08/09/2025
"Night Hill" (2010) by American painter, Andrea Kowch, born in 1986 and known for her magic realist paintings of the Midwest which conjure up intriguing and unexplained narratives.
Acrylic on canvas, 91 x 61 cm, 36 x 24 in approx
Her haunting scenes have been compared to the work of Andrew Wyeth and Alfred Hitchcock. Like Wyeth, Kowch paints in a realist style, using rural settings as metaphors for her female subjects' internal states. As in Hitchcock's films, the scenes Kowch depicts are not what they seem; mysterious plots and backstories seem to lurk below the surface.
"I do see myself as a storyteller on several levels," says Kowch. "Telling stories through my work is something that comes very natural to me.
"While I usually begin work on a painting with a particular thought and message in mind, there are times when I see an image in my mind’s eye first, without any sort of specific literal meaning attached at that moment.

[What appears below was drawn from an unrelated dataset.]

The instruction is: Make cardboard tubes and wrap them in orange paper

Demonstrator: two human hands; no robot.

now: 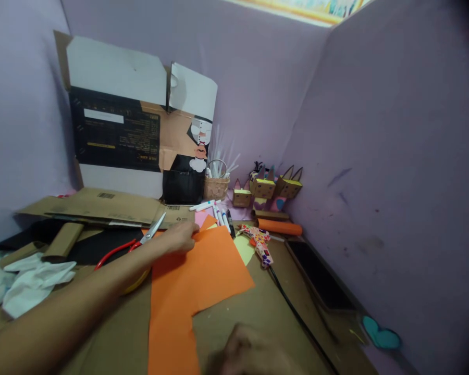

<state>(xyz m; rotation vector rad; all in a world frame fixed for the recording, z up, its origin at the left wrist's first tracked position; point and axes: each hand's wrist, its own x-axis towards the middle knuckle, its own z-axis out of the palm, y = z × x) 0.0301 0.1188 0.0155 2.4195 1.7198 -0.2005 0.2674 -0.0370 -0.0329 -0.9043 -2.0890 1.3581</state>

"Sometimes the meaning comes to light upon its completion, when I sit down to figure out why I painted it. The concepts and imagery that often come about on their own tend to be ignited by the simplest thing: the way a curtain moves in a hot summer breeze, for instance, might create a scenario in my head. I may imagine myself in an old farmhouse, feeling that same breeze rolling in over the surrounding fields just beyond the window. The canvas is where I am able to bring all these personal, imaginative musings to life, and realise them.